Alexander McQueen (British, 1969–2010)
Bodice of balsa wood and cream leather, trousers of cream pinstriped wool and cream silk lace
w. of bodice 48 in. (121.9 cm); l. of trousers at side seam 43 in. (109.2 cm)
Purchase, Gould Family Foundation Gift, in memory of Jo Copeland, 2011 (2011.170a,b)
Alexander McQueen's dazzling creativity and startling originality were expressed through the technical virtuosity of his fashions and the conceptual complexity of his runway presentations, which were suggestive of avant-garde installation and performance art. Rare among designers, he saw beyond clothing's physical constraints to its ideational and ideological possibilities.
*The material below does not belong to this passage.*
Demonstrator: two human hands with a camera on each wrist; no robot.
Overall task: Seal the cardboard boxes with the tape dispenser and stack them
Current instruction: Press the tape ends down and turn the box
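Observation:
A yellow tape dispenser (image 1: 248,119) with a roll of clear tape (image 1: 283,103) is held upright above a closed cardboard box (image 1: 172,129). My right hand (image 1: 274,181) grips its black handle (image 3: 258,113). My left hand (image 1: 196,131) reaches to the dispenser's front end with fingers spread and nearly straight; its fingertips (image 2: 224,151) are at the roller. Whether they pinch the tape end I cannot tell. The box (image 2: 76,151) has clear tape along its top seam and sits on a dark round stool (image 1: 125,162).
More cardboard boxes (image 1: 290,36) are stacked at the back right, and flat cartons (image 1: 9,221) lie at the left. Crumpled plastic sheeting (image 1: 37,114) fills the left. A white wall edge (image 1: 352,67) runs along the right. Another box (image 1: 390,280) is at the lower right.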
That for McQueen fashion was not simply about wearability is clearly expressed in this piece made from balsa wood shaped to resemble butterfly wings. With its delicate hand-punched pattern, it questions the requisites of clothing, insisting upon a reevaluation of simplistic and reductionist interpretations of fashion. The piece formed part of McQueen's spring/summer 1999 collection, entitled "No. 13," which explored the relationship between the nineteenth-century Arts and Crafts Movement and what the designer called the "hard edge of the technology of textiles." The show opened with athlete Aimee Mullins in a pair of hand-carved prosthetic legs designed by McQueen. (Mullins was born with fibular hemimelia, or missing fibula bones, and had both her legs amputated below the knee when she was a year old.) The poetic finale was a scene inspired by an installation by the artist Rebecca Horn: model Shalom Harlow revolving like a music box doll as two menacing industrial sprayers shot acid green and black paint at her white dress.